TÜRKÇE KUR'AN-I KERİM (DİYANET
MEALİ) |
8 - ENFÂL SÛRESİ |
Bismillahirrahmânirrahîm
|
|
1. |
(Ey Muhammed!) Sana ganimetler hakkında
soruyorlar. De ki: "Ganimetler Allah'a ve Resûlüne aittir. O halde, eğer
mü'minler iseniz Allah'a karşı gelmekten sakının, aranızı düzeltin,
Allah ve Rasûlüne itaat edin." |
2. |
Mü'minler ancak o kimselerdir ki; Allah
anıldığı zaman kalpleri ürperir. Onun âyetleri kendilerine okunduğu
zaman (bu) onların imanlarını artırır. Onlar sadece Rablerine tevekkül
ederler. |
3. |
Onlar namazı dosdoğru kılan,
kendilerine rızık olarak verdiğimiz şeylerden Allah yolunda harcayan
kimselerdir. |
4. |
İşte onlar gerçekten mü'minlerdir.
Onlara, Rableri katında yüksek mertebeler, bağışlanma ve cömertçe
verilmiş rızık vardır.
|
5. |
Nasıl ki, Rabbin seni hak uğruna (savaşmak
üzere) evinden çıkarmıştı. Mü'minlerden bir grup ise bu konuda
kesinlikle isteksizlerdi. |
6. |
Gerçek apaçık ortaya çıktıktan sonra,
sanki göz göre göre ölüme sürülüyorlarmış gibi seninle o konuda
tartışıyorlardı.
|
7. |
Hani Allah size iki taifeden birini, o
sizindir diye va'dediyordu. Siz de güçsüz olanın sizin olmasını
istiyordunuz. Oysa Allah sözleriyle hakkı meydana çıkarmak ve kafirlerin
ardını kesmek istiyordu.
|
8. |
Bu, suçlular hoşlanmasa da Allah'ın
hakkı ortaya çıkarması ve batılı ortadan kaldırması içindi |
9. |
Hani Rabbinizden yardım istiyor,
yalvarıyordunuz.

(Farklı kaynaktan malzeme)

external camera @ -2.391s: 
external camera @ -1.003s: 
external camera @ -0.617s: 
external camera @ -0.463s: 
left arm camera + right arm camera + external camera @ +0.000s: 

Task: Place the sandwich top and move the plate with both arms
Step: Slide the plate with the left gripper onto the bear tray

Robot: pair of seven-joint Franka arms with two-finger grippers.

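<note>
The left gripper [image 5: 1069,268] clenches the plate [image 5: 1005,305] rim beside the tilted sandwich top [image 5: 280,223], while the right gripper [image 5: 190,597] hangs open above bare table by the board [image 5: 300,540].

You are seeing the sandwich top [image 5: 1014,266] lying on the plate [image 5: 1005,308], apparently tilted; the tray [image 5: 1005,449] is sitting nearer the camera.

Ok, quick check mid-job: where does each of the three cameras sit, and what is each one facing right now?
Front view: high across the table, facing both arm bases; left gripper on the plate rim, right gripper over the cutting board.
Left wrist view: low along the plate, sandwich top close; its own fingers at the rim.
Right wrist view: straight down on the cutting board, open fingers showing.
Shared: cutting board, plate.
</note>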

O da, "Ben size ard arda bin melekle yardım ediyorum"
diye cevap vermişti.
|
10. |
Allah bunu, sadece bir müjde olsun ve
onunla kalpleriniz yatışsın diye yapmıştı. Yoksa yardım ancak Allah
katındandır. Şüphesiz Allah, mutlak güç sahibidir, hüküm ve hikmet
sahibidir. |
11. |
Hani (Allah) kendi tarafından bir
güvenlik olarak sizi hafif bir uykuya daldırıyor; sizi temizlemek,
sizden şeytanın vesvesesini gidermek, kalplerinizi pekiştirmek ve
ayaklarınızı sağlam bastırmak için üzerinize gökten yağmur yağdırıyordu.
|
12. |
Hani Rabbin meleklere, "Ben sizinle
beraberim. İman edenlere sebat verin. Ben kafirlerin kalplerine korku
salacağım. Şimdi vurun boyunlarının üstüne. Vurun, onların bütün
parmaklarına" diye vahyediyordu.
|
13. |
Bu, onların Allah'a ve Resûlüne karşı
gelmelerindendir. Her kim de Allah'a ve Resûlüne karşı gelirse bilsin ki
Allah'ın cezası şiddetlidir. |
14. |
İşte şimdi siz tadın onu! Kafirlere bir
de cehennem azabı vardır. |
15. |
Ey iman edenler. Savaş düzeninde iken
kafirlerle karşılaştığınız zaman sakın onlara arkanızı dönmeyin
(savaştan kaçmayın).
|
16. |
Savaş taktiği olarak düşmanı vurmak
için çekilme, ya da diğer bir birliğe katılmak durumu hariç- böyle bir
günde her kim onlara arkasını dönerse mutlaka o, Allah'ın gazabına
uğramış olur. Onun varacağı yer de cehennemdir. Ne kötü varılacak yerdir
orası. |
17. |
(Savaşta) onları siz öldürmediniz,
fakat Allah onları öldürdü. Attığın zaman da sen atmadın, fakat Allah
attı. Mü'minleri, tarafından güzel bir imtihanla denemek için Allah öyle
yaptı. Şüphesiz Allah hakkıyla işitendir, hakkıyla bilendir. |
18. |
İşte durum bu: (Allah mü'minleri güzel
bir şekilde dener), bir de Allah kafirlerin tuzağını zayıf düşürendir.
|
19. |
(Ey inkarcılar!) Eğer fetih
istiyorsanız işte size fetih geldi. Eğer (peygambere karşı gelmekten)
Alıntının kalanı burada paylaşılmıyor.